To further confirm this result, the raw reads (Data S2) of HTR6 in scRNA-Seq were assessed and the common sequence of raw reads matched to the −1700 region of the 5′ UTR of HTR6 (XM_025902001.1), using the reference genome (GCF_001858045.2). However, this was unlikely due to the scRNA-Seq conducted via poly(A). This sequence was then compared with the last Nile tilapia genome on ensemble and matched completely to the gene, MICSO10, which was subsequently cloned (Figure 4D; Figure S5). A 5′ RACE assay of HTR6 was performed, and only a 25 bp length of the 5′UTR of HTR6 was amplified (result not shown).

To evaluate the overall expression characteristics of 22 serotonergic markers in Nile tilapia HKL, three cDNA libraries were constructed and sequenced using the Illumina deep-sequencing platform. A total of 161.01 Mb raw reads were generated, and 160.67 Mb clean reads were obtained with an average Q30 of 92.84% and 92.99%, respectively.

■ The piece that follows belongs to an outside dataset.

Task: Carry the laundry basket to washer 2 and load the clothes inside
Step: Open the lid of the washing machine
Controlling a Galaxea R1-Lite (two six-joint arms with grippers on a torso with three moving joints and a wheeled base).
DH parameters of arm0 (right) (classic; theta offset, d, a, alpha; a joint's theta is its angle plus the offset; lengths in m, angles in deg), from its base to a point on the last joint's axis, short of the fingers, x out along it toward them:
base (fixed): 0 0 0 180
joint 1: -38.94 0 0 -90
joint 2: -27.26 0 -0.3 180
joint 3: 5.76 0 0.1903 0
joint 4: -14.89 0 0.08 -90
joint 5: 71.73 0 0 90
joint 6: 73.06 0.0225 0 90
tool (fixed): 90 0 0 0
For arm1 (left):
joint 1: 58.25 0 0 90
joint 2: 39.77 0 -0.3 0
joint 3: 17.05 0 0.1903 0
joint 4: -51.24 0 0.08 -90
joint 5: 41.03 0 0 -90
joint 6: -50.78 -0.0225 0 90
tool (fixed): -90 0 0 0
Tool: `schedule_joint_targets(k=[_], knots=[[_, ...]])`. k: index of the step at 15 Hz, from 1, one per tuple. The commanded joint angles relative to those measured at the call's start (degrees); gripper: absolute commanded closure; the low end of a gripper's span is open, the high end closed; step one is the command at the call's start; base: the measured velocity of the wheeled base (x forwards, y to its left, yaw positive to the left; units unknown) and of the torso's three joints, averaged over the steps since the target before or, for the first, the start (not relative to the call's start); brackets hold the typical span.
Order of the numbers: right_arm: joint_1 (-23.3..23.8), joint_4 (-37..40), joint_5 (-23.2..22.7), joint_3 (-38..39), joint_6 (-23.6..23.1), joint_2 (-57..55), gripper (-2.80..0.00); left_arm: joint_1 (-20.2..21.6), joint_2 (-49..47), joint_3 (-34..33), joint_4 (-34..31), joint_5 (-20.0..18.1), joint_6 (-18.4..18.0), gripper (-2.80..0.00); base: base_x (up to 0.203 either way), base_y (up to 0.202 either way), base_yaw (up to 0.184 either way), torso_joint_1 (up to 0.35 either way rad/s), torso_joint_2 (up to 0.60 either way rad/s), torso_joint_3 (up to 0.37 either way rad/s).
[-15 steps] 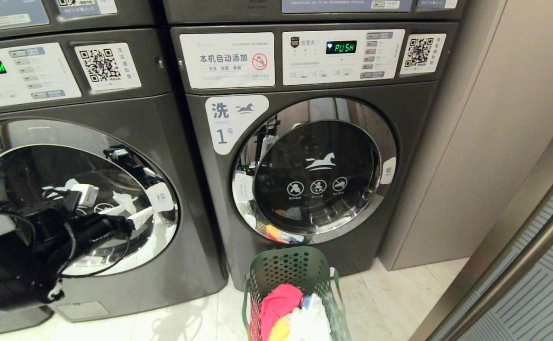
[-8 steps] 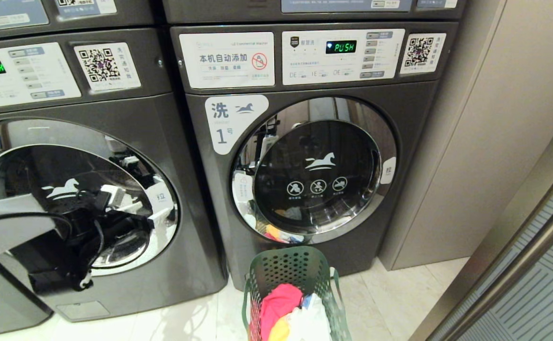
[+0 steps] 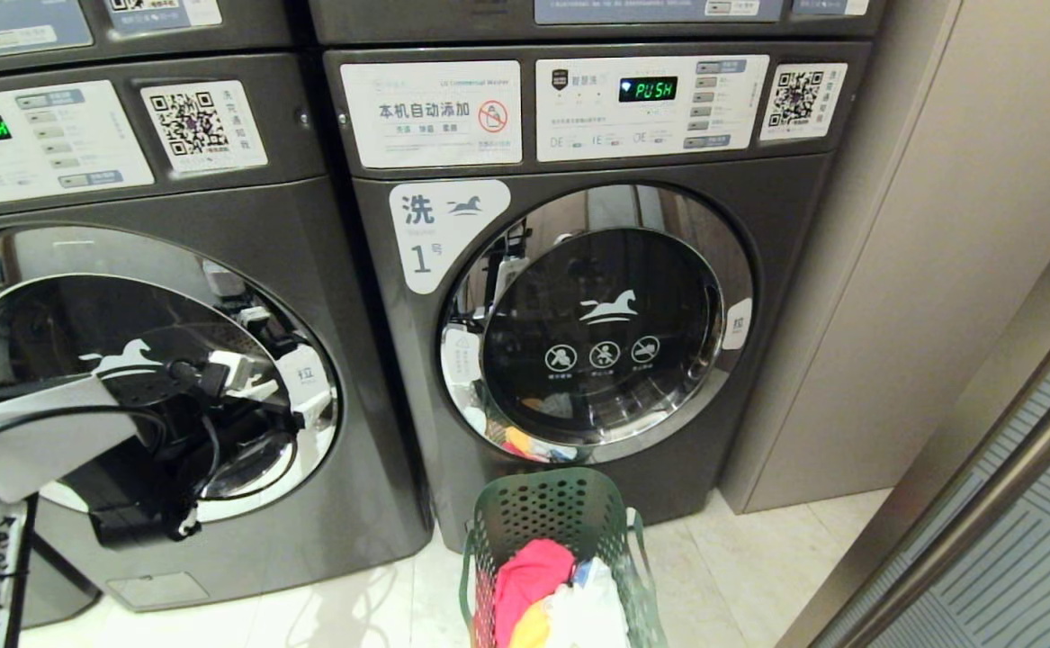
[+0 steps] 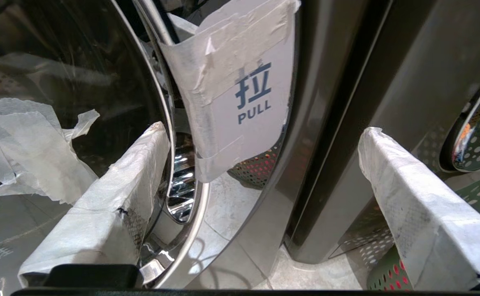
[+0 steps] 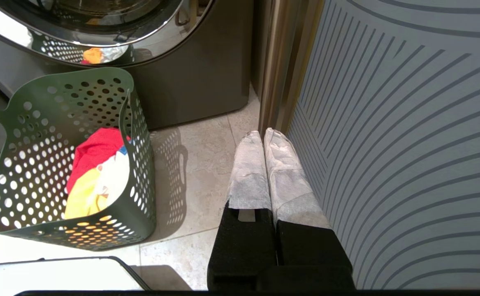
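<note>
Two grey washers stand side by side, and the one that matters is the left-hand washer (image 3: 174,360), whose number I cannot read from here; the washer beside it (image 3: 596,297) wears a "1". Everything below is placed from the left-hand washer's round door (image 3: 142,373).

The laundry basket (image 3: 560,540) sits on the floor well off to the door's right, in front of the "1" washer, with the clothes (image 3: 551,594) heaped inside it: red-pink, yellow and white.

The left gripper (image 4: 264,197) is right up at the door's right edge, level with the white "PULL" tab (image 4: 244,94) taped to the chrome rim (image 4: 182,189). Its fingers (image 4: 120,205) are spread wide with nothing in them; one sits against the glass side of the rim, the other out over the washer's grey front. So the rim's edge runs up and down between the two fingers, and the tab lies just ahead of them and a little higher. I would judge the next move to be a pinch on that edge and a pull outward.

The right gripper (image 5: 264,172) hangs by the patterned wall panel (image 5: 408,123), far from the door, fingers pressed together and empty. The left arm is clearly the nearer one.
</note>
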Motion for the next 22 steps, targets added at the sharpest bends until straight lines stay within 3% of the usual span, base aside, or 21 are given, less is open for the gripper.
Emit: schedule_joint_targets(k=[1, 4, 9, 18, 22], knots=[[0.0, 0.0, 0.0, 1.8, 0.0, 0.0, 0.0, 0.0, -1.2, 2.0, 0.0, -0.3, 0.1, -2.8, 0.0, 0.0, 0.0, 0.0, 0.0, 0.0], [0.0, 0.0, 0.0, 1.8, 0.0, 0.0, 0.0, 0.0, -2.5, 6.0, -2.4, -0.7, 0.3, -2.8, 0.0, 0.0, 0.0, 0.0, 0.0, 0.0], [0.0, 0.0, 0.0, 1.8, 0.0, 0.0, 0.0, 0.3, -3.9, 6.8, -2.8, -9.1, 0.5, -2.8, 0.0, 0.0, 0.0, 0.0, 0.0, 0.0], [0.0, 0.0, 0.0, 1.8, 0.0, 0.0, 0.0, 0.4, -6.7, 12.4, -3.5, -9.8, 3.2, -2.8, 0.0, 0.0, 0.0, 0.0, 0.0, 0.0], [0.0, 0.0, 0.0, 1.8, 0.0, 0.0, 0.0, 0.5, -9.1, 18.5, -4.0, -13.6, 6.3, -2.8, 0.0, 0.0, 0.0, 0.0, 0.0, 0.0]])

Then the high-quality clean reads were aligned using a reference genome and the total mapping rates over 91.7% (Figure 4E; Figure S6, S7) or assembled de novo.

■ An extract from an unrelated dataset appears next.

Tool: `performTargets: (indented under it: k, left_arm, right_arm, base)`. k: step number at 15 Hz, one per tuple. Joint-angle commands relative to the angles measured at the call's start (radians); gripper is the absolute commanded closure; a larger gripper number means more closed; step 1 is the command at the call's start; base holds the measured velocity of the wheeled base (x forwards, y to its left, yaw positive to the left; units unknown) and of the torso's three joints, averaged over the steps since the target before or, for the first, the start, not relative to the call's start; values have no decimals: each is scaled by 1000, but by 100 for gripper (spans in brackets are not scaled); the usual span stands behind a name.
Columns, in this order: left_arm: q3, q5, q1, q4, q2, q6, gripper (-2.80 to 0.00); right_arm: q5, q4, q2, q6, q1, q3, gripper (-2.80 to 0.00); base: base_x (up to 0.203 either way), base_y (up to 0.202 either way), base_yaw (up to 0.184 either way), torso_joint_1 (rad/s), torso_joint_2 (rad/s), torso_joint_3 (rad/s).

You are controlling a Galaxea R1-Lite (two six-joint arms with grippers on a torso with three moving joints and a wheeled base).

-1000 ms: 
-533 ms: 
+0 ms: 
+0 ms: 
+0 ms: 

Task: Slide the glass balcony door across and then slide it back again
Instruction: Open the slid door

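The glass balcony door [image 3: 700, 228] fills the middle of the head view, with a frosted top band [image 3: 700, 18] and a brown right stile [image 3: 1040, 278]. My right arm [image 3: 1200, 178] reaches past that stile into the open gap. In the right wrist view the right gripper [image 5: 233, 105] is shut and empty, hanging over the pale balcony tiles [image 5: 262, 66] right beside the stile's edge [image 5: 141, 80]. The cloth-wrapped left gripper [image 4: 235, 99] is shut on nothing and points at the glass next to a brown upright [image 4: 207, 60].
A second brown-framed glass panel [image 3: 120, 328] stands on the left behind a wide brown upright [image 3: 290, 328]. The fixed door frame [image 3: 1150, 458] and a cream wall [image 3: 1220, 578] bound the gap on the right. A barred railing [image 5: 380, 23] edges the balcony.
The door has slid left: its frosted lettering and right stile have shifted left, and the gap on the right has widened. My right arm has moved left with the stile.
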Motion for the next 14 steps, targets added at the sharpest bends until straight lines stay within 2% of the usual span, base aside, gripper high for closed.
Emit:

Like the scRNA-Seq results, nearly the same 10 genes of 22 serotonergic markers were detected in the transcriptome profile, aligned using the same reference genome. HTR6 showed the highest expression once again (Figure 4F; Table S5). However, in the de novo assembled profile, only two genes were detected (Figure 4F; Table S5).

5-HT function on Nile tilapia HKL response to stimulation was further evaluated by detecting 18 immune-related genes via qRT-PCR (Figure 5). In the control group, three genes (IL-10, CREB, and MMP2) were significantly induced by 5-HT (10 μM) at 3 and 6 h. Specifically, IL-10 and MMP2 were promoted but CREB was suppressed. However, the expressions of CD86 and CD209 in LPS simulation group were significantly up-regulated and down-regulated, respectively. Moreover, only one gene (CREB) in LTA simulation group was remarkably suppressed by 5-HT.

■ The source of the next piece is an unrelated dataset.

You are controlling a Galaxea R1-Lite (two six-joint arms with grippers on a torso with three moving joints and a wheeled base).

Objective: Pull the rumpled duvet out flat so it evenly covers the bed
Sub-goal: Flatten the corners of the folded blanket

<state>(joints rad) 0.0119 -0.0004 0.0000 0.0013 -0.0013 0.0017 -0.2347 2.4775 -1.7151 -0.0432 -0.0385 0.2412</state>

To further verify the molecular mechanism of the weak modulation of 5-HT on Nile tilapia HKL response to stimulation, an HTR antagonist, BMY7378, was applied (Figure 6). During resting status, the significant increase of IL-10 (6 h) and decrease of CREB (3 h) first induced by 5-HT was not modulated after BMY7378 addition. The reduced expression of CREB (6 h) after BMY7378 addition was remarkably up-regulated with 5-HT and BMY7378 co-treatment. Additionally, the enhanced expression of CD209 (3 h) after 5-HT addition was significantly down-regulated with 5-HT and BMY7378 co-treatment. Nevertheless, the significant increase of MMP2 (3 h) induced by 5-HT was notably suppressed after BMY7378 addition. In the simulation group, the significantly up-regulated CD86 (3 h, LPS simulation) and down-regulated CREB (6 h, LTA simulation) induced by 5-HT were also reversed after BMY7378 addition.